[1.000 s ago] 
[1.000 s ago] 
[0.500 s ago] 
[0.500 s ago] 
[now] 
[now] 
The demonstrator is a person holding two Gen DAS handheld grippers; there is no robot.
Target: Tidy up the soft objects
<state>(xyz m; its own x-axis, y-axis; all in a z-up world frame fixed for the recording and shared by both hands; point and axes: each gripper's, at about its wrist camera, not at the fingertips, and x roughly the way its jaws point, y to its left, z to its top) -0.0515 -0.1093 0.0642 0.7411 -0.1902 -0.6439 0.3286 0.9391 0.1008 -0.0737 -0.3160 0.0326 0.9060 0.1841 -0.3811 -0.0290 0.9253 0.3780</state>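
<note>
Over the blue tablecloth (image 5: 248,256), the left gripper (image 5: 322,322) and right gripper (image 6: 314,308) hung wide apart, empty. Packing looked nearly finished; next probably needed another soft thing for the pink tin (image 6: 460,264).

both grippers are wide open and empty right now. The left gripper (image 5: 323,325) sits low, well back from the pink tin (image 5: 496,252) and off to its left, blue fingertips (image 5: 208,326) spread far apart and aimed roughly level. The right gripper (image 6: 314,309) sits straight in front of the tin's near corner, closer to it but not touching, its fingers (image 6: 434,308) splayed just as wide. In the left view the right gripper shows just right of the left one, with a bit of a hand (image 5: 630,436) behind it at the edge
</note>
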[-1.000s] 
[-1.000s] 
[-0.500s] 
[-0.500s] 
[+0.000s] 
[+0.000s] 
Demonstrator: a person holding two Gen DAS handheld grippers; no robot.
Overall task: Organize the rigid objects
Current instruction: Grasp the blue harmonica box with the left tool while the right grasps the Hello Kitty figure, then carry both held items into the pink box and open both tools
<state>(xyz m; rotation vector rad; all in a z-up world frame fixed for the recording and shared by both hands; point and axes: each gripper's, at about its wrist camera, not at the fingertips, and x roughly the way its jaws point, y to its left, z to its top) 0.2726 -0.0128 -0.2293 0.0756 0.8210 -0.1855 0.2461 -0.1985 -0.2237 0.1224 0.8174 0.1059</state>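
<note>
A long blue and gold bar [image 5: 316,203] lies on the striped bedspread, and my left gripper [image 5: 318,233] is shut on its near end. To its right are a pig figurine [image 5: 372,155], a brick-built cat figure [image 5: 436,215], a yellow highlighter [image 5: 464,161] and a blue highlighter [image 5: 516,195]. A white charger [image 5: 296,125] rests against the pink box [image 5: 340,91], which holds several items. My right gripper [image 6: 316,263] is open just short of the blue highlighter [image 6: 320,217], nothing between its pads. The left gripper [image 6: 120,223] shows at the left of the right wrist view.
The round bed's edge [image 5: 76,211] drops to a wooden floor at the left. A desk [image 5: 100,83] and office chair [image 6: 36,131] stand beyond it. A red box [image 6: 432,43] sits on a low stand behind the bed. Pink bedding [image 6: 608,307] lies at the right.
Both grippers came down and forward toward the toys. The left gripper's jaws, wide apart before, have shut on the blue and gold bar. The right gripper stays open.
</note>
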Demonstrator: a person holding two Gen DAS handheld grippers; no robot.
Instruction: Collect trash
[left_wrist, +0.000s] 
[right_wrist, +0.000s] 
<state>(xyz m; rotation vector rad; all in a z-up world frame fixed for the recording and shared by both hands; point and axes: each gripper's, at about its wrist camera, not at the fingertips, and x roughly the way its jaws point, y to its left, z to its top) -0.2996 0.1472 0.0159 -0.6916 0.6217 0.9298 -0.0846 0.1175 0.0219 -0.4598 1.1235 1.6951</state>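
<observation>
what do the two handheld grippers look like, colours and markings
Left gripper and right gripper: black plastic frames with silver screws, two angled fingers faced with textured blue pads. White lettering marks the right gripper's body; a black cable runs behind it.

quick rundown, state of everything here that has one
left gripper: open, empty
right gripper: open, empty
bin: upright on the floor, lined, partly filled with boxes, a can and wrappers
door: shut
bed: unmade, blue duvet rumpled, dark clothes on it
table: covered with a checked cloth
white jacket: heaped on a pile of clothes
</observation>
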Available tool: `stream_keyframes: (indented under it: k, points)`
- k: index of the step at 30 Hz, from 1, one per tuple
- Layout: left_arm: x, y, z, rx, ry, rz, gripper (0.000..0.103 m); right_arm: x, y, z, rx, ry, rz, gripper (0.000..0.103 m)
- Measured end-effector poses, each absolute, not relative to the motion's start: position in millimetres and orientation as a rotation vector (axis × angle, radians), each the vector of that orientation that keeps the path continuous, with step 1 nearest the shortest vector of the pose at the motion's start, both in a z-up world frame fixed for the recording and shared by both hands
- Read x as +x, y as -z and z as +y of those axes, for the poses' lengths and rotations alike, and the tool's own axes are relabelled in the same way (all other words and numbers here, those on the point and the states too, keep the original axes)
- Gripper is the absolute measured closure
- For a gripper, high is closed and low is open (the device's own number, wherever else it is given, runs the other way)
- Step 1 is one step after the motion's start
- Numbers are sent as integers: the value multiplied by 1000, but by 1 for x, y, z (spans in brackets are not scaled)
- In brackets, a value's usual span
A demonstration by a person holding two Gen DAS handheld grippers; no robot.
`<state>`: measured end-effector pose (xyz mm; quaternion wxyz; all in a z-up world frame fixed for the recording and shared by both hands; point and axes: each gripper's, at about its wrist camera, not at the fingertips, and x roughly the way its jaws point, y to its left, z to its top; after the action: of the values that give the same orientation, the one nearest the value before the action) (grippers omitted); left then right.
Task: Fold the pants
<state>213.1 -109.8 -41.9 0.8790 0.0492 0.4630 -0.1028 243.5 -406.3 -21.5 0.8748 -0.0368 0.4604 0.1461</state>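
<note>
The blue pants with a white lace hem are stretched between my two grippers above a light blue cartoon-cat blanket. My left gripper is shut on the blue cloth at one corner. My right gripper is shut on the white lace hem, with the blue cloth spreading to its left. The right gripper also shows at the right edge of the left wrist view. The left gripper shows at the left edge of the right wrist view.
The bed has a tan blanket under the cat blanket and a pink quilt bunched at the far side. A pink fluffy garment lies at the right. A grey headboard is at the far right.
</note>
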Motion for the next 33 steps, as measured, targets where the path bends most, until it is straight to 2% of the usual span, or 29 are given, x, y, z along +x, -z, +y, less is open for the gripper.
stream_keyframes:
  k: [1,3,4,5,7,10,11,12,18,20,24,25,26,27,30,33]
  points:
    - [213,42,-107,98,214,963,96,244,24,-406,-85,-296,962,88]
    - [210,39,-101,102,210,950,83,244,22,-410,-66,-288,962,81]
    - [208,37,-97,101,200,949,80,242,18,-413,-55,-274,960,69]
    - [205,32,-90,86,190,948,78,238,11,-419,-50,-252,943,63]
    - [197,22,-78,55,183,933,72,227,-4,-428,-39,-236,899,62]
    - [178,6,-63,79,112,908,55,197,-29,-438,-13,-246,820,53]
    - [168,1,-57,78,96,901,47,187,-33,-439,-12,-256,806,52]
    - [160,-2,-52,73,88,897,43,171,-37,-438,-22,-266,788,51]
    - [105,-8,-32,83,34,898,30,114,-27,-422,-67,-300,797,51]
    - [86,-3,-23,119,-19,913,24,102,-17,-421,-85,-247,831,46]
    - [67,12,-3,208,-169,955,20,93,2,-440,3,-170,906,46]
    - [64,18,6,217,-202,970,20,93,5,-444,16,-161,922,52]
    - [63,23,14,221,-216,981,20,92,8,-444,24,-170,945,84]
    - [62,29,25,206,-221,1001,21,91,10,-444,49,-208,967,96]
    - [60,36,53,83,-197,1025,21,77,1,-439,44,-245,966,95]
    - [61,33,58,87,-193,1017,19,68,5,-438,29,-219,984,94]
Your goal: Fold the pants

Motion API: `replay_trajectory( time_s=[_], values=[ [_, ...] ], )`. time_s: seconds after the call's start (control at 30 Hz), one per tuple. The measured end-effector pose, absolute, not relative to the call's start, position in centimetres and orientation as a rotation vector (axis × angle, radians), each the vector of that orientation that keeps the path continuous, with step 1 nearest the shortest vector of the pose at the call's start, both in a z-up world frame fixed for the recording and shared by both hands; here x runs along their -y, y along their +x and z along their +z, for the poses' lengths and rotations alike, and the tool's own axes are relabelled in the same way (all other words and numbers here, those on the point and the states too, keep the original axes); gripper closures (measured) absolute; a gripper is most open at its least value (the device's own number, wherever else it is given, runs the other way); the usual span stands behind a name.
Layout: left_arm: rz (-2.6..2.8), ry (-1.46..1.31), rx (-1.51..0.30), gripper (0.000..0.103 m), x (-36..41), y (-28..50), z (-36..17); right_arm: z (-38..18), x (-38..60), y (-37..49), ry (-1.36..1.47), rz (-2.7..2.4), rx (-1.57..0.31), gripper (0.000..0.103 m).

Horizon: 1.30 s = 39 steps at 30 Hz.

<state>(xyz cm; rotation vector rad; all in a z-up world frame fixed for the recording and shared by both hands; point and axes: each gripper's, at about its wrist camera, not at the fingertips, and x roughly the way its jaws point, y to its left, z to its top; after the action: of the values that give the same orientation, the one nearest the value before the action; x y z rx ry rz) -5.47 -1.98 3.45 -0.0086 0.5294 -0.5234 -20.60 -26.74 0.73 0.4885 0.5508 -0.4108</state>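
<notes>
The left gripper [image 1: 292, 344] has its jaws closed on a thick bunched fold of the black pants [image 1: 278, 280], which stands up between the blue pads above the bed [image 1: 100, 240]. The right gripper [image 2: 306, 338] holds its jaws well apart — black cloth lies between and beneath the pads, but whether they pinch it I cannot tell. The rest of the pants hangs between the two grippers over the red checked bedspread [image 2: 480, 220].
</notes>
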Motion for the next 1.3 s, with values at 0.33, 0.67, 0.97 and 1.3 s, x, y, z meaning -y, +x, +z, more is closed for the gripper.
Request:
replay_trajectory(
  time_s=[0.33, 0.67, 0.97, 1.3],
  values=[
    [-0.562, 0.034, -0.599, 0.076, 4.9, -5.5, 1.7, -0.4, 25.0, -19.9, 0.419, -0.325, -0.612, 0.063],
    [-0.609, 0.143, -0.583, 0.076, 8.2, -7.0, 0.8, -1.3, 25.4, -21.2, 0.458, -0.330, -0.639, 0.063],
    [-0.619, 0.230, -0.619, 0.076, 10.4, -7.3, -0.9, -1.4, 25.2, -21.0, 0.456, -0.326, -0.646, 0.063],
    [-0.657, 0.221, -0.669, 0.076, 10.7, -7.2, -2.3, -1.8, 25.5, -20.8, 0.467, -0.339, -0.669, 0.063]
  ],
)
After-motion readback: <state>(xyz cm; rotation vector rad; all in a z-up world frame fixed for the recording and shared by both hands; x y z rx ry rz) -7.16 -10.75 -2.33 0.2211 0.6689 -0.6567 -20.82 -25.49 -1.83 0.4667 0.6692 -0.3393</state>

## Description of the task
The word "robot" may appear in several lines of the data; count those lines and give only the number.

## Solved exercise
4